Is het materiaal einde-afval of nog steeds afval?
Voldoet het materiaal na een behandeling van nuttige toepassing aan de voorwaarden van artikel 6 van de Kaderrichtlijn voor de einde-afvalstatus? Wanneer de volgende stellingen met ‘ja’ beantwoord kunnen worden, duidt dat op een product met einde-afvalstatus:
a. het materiaal is bestemd om te worden gebruikt voor specifieke doelen;
b. er is een markt voor of vraag naar het materiaal;
c. het materiaal voldoet aan de technische voorschriften voor de specifieke doelen en aan de voor producten geldende wetgeving en normen;
d. het gebruik van het materiaal heeft over het geheel genomen geen ongunstige effecten voor het milieu of de menselijke gezondheid.
Tot slot
Bovenstaande beoordeling is nadrukkelijk een ‘kader’ en moet daarom steeds plaatsvinden en gebaseerd worden op alle voor dat geval specifieke feiten en omstandigheden. Hierbij speelt verder een belangrijke rol of gebruik van een materiaal aantoonbaar zeker, rechtmatig en voldoende hoogwaardig is. De beleidslijn hiervoor is beschreven in hoofdstuk B.6 van LAP3 en wordt uitgebreid toegelicht in de Leidraad.

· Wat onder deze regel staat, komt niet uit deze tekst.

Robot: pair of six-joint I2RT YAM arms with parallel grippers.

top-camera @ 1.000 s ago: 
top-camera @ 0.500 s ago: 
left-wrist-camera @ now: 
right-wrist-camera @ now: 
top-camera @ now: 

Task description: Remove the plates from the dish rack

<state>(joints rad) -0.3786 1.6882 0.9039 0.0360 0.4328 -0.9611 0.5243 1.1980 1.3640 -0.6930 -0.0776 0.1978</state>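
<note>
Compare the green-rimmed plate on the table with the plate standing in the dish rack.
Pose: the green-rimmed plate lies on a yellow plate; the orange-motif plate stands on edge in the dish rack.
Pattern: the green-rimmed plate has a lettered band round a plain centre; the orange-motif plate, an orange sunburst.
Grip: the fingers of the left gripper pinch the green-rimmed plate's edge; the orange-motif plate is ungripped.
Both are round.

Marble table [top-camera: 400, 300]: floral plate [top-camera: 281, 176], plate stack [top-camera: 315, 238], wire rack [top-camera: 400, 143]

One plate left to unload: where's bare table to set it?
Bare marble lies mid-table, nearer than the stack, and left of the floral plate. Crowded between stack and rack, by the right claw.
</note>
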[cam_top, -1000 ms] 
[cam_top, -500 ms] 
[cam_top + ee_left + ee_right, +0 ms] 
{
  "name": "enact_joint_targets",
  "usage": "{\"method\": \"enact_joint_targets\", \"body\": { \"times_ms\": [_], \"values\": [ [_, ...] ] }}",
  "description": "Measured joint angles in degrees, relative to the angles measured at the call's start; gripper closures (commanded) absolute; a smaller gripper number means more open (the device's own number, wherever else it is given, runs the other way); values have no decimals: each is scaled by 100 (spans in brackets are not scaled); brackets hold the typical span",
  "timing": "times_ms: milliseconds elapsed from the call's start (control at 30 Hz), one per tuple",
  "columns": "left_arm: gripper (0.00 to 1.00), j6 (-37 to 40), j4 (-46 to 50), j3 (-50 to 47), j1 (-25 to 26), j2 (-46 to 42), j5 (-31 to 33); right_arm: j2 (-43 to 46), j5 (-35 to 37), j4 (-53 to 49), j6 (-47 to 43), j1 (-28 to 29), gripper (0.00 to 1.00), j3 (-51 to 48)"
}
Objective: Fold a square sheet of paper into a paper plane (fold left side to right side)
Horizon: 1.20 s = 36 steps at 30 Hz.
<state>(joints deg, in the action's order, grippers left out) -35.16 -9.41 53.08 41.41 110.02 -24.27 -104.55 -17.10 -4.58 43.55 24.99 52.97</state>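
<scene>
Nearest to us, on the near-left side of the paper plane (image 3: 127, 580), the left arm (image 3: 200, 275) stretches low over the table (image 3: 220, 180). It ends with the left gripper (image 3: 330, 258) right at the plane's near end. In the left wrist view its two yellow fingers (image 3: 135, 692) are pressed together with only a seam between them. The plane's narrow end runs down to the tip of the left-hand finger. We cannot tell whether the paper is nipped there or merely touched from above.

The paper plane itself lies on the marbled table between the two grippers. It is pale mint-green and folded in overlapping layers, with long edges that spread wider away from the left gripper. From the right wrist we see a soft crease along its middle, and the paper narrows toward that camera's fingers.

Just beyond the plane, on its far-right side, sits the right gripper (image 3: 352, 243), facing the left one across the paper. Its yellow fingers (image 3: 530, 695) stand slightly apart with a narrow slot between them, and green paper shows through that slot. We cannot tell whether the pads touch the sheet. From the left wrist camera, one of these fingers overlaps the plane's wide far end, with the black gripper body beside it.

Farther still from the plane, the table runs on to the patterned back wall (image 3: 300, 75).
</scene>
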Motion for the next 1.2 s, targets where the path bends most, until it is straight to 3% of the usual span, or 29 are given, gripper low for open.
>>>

In het LAP3 opgenomen ‘Toetsingskader afvalstof of product’ is de beoordeling van de status van afvalstof of product (niet-afvalstof) schematisch weergegeven. Voor ondernemers is er bovendien de webtoets Afval of Grondstof als online hulpmiddel waarmee zij zelf kunnen beoordelen of sprake is van een afvalstof of niet. Ondernemers kunnen tevens een rechtsoordeel vragen aan het ministerie van IenW.